Ruang di tengah perkotaan sebagai hasil dari interaksi sosial yang mencerminkan berbagai peran dalam struktur kekuasaan, di mana setiap tingkatan dalam hierarki memiliki peran yang berbeda, dan pengendalian terhadap ruang juga berbeda-beda. Oleh karena itu, menjadi penting untuk memahami bagaimana membaca ruang sebagai arena kontestasi. Modal untuk menguasai ruang tidak hanya tergantung pada faktor ekonomi, tetapi juga faktor sosial, budaya, dan simbolik.
Greg menyimpulkan bahwa ketika ada upaya klaim lahan untuk investasi ekonomi, masyarakat dapat melawan dengan menggunakan modal investasi sosial dan budaya. Modal ini dapat dikembangkan melalui kegiatan seperti Festival Kampung Kota atau melalui pemahaman tentang jejak historis tempat tersebut.
“Investasi sosial dan kultural menjadi strategi kita, siasat ruang kita, tapi dibuat berkualitas dan berjejaring,” simpul Greg.
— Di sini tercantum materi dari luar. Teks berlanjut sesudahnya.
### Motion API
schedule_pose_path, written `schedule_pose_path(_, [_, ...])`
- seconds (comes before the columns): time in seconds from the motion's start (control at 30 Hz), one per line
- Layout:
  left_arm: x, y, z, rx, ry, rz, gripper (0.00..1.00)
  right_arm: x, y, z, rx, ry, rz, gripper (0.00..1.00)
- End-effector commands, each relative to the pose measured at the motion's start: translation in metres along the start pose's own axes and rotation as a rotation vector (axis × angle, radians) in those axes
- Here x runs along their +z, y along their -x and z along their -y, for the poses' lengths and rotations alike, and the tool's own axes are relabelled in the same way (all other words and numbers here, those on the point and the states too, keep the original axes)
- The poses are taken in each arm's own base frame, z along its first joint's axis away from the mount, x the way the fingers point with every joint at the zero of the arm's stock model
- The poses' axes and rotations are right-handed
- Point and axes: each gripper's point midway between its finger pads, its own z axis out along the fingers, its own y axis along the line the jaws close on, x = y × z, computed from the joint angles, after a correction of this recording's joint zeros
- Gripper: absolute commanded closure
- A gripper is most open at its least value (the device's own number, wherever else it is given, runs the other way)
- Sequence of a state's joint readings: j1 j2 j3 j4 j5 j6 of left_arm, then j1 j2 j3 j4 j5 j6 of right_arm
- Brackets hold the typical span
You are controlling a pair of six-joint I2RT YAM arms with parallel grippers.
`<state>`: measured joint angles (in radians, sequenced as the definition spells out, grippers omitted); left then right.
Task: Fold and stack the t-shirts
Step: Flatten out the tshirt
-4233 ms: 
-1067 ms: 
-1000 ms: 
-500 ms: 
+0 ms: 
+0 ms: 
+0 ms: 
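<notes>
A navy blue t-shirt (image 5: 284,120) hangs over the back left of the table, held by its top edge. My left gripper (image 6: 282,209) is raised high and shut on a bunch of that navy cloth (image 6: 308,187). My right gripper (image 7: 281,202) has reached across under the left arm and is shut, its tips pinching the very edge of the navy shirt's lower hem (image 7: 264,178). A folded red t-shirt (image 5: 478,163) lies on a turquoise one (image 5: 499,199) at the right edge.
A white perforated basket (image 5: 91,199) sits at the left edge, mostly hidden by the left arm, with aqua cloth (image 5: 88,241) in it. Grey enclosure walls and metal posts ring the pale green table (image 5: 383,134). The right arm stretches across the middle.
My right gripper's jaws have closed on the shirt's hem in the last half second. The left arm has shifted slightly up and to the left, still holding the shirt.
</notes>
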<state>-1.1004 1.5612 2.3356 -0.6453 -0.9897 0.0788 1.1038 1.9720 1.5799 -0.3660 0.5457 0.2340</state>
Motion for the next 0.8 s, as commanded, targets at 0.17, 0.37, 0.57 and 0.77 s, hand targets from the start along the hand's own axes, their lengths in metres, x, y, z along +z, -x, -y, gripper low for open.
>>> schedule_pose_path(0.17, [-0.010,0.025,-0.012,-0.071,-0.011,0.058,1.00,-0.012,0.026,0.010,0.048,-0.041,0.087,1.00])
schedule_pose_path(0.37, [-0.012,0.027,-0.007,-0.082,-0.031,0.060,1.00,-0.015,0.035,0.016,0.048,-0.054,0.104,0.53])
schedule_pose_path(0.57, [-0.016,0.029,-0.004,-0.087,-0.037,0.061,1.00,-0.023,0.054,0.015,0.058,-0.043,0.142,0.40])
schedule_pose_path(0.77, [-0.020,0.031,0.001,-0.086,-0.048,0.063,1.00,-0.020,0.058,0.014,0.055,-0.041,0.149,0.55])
Di tengah bahasan, diperlihatkan pula realitas kontestasi di Yogyakarta. Ditunjukkan potret tulisan “Jogja Ora Didol” yang memiliki arti Jogja tidak dijual pada sebuah dinding. Tulisan itu merupakan bentuk pemberontakan dan kampanye protes terhadap pembangunan di Yogyakarta yang merugikan warga setempat.
Diskusi bedah buku kemudian dilanjutkan dengan pemaparan oleh Hilma mengenai beberapa bagian yang ia baca dari buku karya Neil Smith. The New Urban Frontier merupakan karya yang dihasilkan oleh Neil Smith sebagai penulis dari perjalanan panjang berkeliling kota di Amerika dan Eropa.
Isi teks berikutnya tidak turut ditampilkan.